1. Weights or parameters which we learn
2. The activation function, and
3. The decision boundary

In this second, part of the series we will look deeper into the first two of those dynamic forces.

Concept of Parameters

In the first part of this series when we were discussing the example we assumed a set of parameters i.e W(age) = 8 ; W(income) = 3 and W(propensity) = 10. Quite naturally, a  question lot of people asked me was, where did we get those values from ? Well, as far as that example was concerned, it was just some assumed values. However in the world of machine learning, the parameters is its Holy Grail. The cardinal purpose of the algorithms and theorems of machine learning is to enable the pursuit of the right set of parameters. But why is it that the parameters, so important ? To answer this let us look at what the parameters help us achieve.

Let us revisit the toy data set which we used in the first part. Let us first understand this data set before we get into understanding the parameters.

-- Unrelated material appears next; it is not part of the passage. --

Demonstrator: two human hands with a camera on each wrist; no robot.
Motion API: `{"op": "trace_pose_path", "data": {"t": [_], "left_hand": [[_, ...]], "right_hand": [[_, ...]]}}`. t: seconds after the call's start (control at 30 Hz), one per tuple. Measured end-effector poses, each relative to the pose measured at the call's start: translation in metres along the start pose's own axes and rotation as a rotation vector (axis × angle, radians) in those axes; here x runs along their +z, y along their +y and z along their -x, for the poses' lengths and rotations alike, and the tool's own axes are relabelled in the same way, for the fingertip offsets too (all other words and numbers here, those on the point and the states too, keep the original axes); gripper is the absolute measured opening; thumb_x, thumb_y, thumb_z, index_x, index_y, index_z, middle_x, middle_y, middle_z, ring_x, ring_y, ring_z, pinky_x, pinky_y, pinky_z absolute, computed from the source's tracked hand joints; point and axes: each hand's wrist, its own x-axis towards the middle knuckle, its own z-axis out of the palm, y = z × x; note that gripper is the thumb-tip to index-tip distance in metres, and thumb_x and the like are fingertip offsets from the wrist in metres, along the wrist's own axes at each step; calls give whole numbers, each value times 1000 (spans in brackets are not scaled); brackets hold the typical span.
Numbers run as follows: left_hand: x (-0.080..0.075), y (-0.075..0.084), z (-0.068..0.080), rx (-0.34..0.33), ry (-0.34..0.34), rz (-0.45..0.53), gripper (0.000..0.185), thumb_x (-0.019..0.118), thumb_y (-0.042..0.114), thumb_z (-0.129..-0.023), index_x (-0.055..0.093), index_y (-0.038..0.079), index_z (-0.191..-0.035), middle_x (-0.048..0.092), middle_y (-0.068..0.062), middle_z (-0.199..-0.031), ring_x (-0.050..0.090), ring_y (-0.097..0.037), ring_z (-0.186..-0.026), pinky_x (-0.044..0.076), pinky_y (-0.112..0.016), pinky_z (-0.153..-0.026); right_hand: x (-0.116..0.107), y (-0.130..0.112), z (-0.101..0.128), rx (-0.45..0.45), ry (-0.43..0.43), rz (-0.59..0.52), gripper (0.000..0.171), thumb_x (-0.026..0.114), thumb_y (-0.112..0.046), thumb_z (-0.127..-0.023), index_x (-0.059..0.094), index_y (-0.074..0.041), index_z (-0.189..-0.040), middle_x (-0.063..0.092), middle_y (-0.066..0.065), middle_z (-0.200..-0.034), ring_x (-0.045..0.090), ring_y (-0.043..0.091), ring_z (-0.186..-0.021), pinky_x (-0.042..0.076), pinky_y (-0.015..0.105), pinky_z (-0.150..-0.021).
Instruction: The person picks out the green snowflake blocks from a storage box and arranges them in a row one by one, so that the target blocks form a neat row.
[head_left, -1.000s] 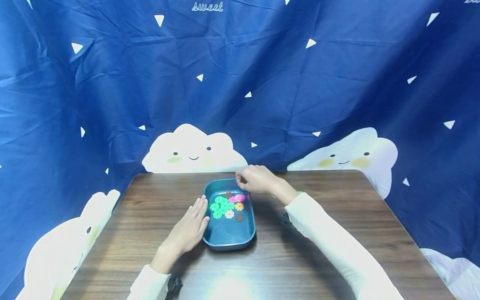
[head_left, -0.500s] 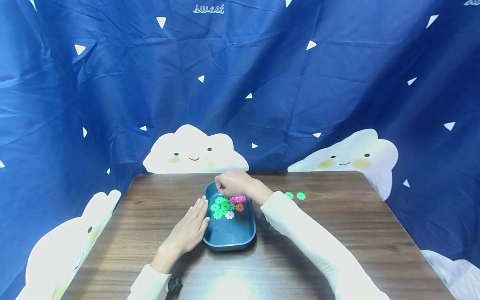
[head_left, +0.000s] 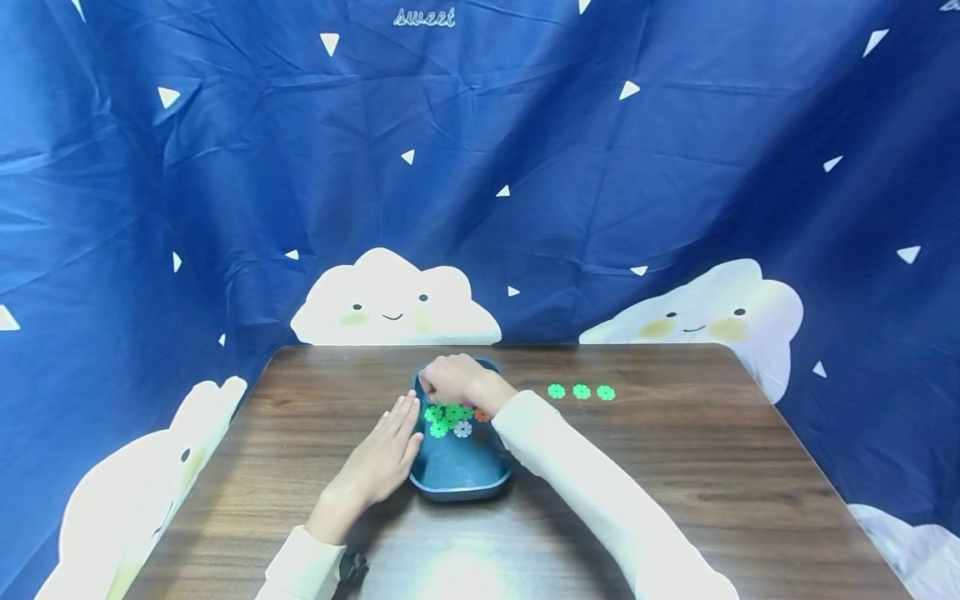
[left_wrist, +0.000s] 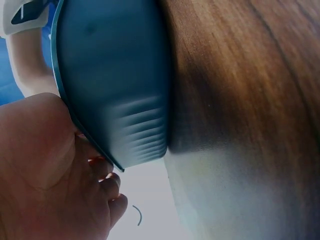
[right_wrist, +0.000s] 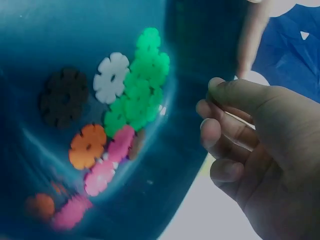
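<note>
One table (head_left: 675, 467) carries one tray (head_left: 457, 475) near its centre. Left hand (head_left: 375, 462) lies flat against the tray's left wall, fingers straight and together. Right hand (head_left: 450, 379) hovers over the tray's far end, fingers curled (contents cannot be told). Three green discs (head_left: 581, 391) lie in a row to the right. Only the right wrist view shows one white disc (right_wrist: 111, 77), one black disc (right_wrist: 64, 96) and one orange disc (right_wrist: 87, 146).

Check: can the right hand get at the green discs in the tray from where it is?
Probably yes. The right hand hovers over the tray, the green discs lie uncovered, and the left hand rests against the outer wall.
</note>
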Motion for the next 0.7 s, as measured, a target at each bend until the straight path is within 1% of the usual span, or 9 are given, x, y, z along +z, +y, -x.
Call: {"op": "trace_pose_path", "data": {"t": [0.13, 0.27, 0.37, 0.4, 0.47, 0.57, 0.7], "left_hand": [[-2, 1, 0, -21, -25, -1, 57, 37, 29, -106, 25, 2, -155, 20, -13, -164, 22, -31, -151, 26, -51, -121], [-5, 3, 1, -30, -41, -4, 57, 38, 29, -106, 24, 2, -155, 19, -13, -164, 21, -29, -151, 25, -49, -122], [-6, 4, 0, -32, -52, -9, 57, 37, 30, -106, 23, 3, -155, 19, -13, -164, 20, -29, -152, 24, -48, -123], [-6, 4, 0, -36, -58, -8, 57, 36, 30, -107, 23, 3, -155, 18, -12, -164, 20, -29, -152, 24, -48, -123], [-6, 4, -1, -43, -73, -2, 57, 36, 30, -107, 22, 4, -156, 17, -11, -165, 18, -28, -152, 24, -48, -123], [-7, 4, -1, -58, -89, 3, 57, 34, 31, -107, 20, 6, -156, 14, -9, -165, 16, -27, -153, 22, -48, -124], [-6, 5, -1, -59, -77, 2, 58, 34, 32, -107, 19, 6, -156, 15, -8, -165, 17, -26, -153, 22, -48, -124]], "right_hand": [[9, -3, -5, 31, -24, -7, 9, 64, -24, -94, 68, -23, -86, 63, -9, -74, 55, 9, -68, 47, 23, -64], [16, -6, -10, 57, -42, -1, 11, 64, -25, -94, 66, -23, -83, 61, -8, -70, 55, 10, -67, 47, 24, -64], [20, -8, -12, 75, -64, -3, 6, 66, -26, -93, 69, -22, -89, 64, -8, -74, 57, 11, -69, 51, 26, -68], [21, -8, -13, 80, -74, -4, 6, 67, -27, -92, 70, -22, -92, 65, -8, -76, 58, 11, -70, 53, 28, -71], [24, -9, -14, 93, -91, 11, 12, 68, -30, -91, 72, -21, -99, 67, -7, -82, 59, 12, -73, 56, 31, -76], [29, -10, -16, 118, -113, 38, 19, 70, -34, -90, 71, -22, -105, 70, -5, -94, 60, 13, -79, 57, 35, -83], [32, -12, -19, 133, -122, 87, 28, 71, -37, -89, 70, -22, -112, 71, -3, -108, 61, 13, -86, 57, 37, -88]]}}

As can be seen, this data set consists of rows and columns. The data along the columns ( Age, Income & Propensity) are called its  features and the ones along the rows are the examples. In short each customer record in this data set is an example.

Now that we have seen the data set, let us now see the dynamics between the parameters and the data.

The role of the parameter is to act as a weighting factor for each of the features. In other words each feature will have a unique parameter playing the role of a weight. Our example data set has three features and therefore the number of parameters we will have is also three. In general if there are ‘n’ features there should be at least ‘n’ parameters ( However, in practice we will have n+1 parameters where the additional parameter is called the bias term. We will ignore that for the time being).  Please note here that the number of parameters does not depend on the number of examples.

Having looked at the anatomy of the data set and parameters, let us look at how the parameters are learned from a given data set.

Learning Parameters from data

The data set which is used for learning parameters is called a training set. There is a subtle difference between a training set and the one shown above. For the training set we will have an additional column and this additional column is for the labels or dependent variables.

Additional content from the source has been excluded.